Exercise requirements — In the listing below, how many lines include "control"? Give the number and no other text.

[Task material Boundary: Start]

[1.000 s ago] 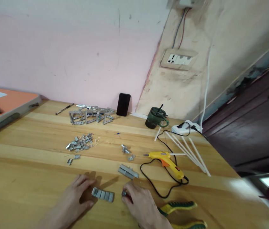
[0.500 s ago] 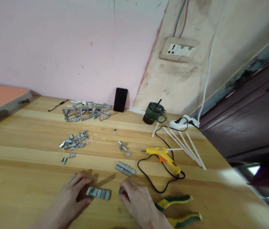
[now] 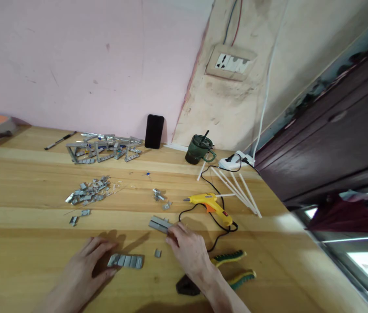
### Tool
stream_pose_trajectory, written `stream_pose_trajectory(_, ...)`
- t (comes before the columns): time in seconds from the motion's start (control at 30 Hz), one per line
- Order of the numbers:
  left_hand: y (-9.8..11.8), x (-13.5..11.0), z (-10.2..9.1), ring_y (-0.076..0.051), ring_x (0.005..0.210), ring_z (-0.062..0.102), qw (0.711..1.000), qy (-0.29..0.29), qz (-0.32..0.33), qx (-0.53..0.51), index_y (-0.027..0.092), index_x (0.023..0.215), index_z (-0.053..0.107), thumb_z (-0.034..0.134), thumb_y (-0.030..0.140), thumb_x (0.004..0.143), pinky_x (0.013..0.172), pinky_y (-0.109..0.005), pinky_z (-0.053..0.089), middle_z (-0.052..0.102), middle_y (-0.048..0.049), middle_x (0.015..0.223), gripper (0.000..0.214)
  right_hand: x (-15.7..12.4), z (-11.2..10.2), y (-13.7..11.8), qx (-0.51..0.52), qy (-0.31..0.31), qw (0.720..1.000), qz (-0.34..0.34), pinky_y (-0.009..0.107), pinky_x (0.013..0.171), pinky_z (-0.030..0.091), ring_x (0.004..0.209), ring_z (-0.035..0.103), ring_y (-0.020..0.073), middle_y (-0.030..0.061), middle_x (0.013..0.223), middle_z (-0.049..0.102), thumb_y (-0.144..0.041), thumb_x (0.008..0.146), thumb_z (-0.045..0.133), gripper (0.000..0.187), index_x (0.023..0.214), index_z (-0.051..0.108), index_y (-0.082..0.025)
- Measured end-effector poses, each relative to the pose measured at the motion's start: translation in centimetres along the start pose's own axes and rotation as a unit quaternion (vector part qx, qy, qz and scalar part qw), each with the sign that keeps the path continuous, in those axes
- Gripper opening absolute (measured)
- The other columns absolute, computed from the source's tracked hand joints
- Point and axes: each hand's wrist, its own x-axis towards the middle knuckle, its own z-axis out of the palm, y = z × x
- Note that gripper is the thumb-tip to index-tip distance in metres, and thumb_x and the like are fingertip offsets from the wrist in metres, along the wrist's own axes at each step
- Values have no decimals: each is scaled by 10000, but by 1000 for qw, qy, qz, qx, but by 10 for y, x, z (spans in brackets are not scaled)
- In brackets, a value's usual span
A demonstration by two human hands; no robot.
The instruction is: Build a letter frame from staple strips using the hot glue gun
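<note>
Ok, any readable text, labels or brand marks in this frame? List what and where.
None can be read.
Yellow glue gun: any label is too small to tell.
Wall socket: no lettering shows.
Black phone: dark and blank.
Green cup and pliers: no print visible.

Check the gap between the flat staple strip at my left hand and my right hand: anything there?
One small loose staple piece lies between the staple strip and the right hand, touching neither, in the head view.
</note>
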Motion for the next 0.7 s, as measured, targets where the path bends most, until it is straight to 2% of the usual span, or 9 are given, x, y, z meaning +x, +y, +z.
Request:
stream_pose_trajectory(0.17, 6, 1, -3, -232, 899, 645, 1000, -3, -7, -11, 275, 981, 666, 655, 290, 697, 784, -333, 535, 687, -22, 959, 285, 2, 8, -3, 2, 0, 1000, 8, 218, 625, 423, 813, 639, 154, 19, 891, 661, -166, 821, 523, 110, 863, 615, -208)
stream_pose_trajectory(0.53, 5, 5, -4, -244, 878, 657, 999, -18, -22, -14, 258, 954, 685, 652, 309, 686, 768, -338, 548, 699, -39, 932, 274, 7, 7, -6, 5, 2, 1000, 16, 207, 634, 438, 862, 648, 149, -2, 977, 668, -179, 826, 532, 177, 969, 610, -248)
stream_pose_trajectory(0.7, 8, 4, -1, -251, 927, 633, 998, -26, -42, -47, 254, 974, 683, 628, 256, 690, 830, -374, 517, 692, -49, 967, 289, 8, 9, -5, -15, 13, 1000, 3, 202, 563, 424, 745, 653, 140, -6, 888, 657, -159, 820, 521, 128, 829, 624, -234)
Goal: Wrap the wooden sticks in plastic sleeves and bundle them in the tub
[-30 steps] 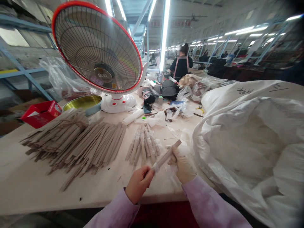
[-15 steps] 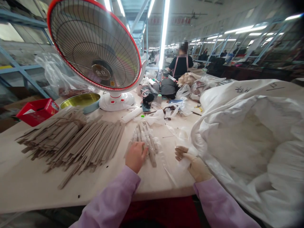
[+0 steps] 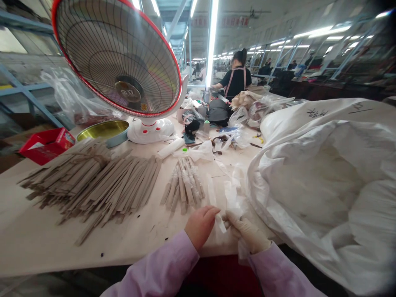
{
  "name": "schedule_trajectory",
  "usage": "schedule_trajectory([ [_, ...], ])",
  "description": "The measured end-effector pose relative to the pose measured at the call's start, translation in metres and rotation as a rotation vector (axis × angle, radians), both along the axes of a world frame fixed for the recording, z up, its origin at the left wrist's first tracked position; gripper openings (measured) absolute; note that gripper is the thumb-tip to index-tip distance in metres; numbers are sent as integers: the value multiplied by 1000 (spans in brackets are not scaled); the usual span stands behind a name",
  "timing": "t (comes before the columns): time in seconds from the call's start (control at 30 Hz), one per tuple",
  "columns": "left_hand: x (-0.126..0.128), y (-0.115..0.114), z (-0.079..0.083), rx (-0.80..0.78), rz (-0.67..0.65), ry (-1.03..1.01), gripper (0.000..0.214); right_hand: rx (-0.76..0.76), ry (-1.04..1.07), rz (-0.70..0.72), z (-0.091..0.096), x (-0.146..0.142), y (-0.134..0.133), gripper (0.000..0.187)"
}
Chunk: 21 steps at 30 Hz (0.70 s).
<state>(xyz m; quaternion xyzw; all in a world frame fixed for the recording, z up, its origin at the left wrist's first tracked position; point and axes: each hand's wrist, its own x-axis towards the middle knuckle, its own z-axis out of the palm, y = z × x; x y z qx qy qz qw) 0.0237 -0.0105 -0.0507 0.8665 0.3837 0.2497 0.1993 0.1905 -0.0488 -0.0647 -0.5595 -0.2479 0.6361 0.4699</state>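
Observation:
My left hand, bare below a lilac sleeve, pinches a narrow translucent plastic strip near the table's front edge. Close beside it, my right hand wears a pale glove. Its fingers are closed on a crumpled piece of clear plastic film, part of which hangs below the hand. Just beyond my left hand lies a small fan-shaped group of grey-brown flat strips, some with clear plastic on them. A far larger pile of similar strips spreads out to the left.
A red-rimmed fan-shaped heater stands at the back left, beside a gold-lined basin and a red box. A big white sack gapes at the right. Clutter covers the table's far end, where a person works.
My left hand has left the small group of strips and moved right and nearer, to the plastic strip beside my right hand. My right hand has come slightly nearer with the film.

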Motion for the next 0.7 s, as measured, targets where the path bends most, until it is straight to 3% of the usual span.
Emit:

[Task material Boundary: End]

Solution to the problem — 2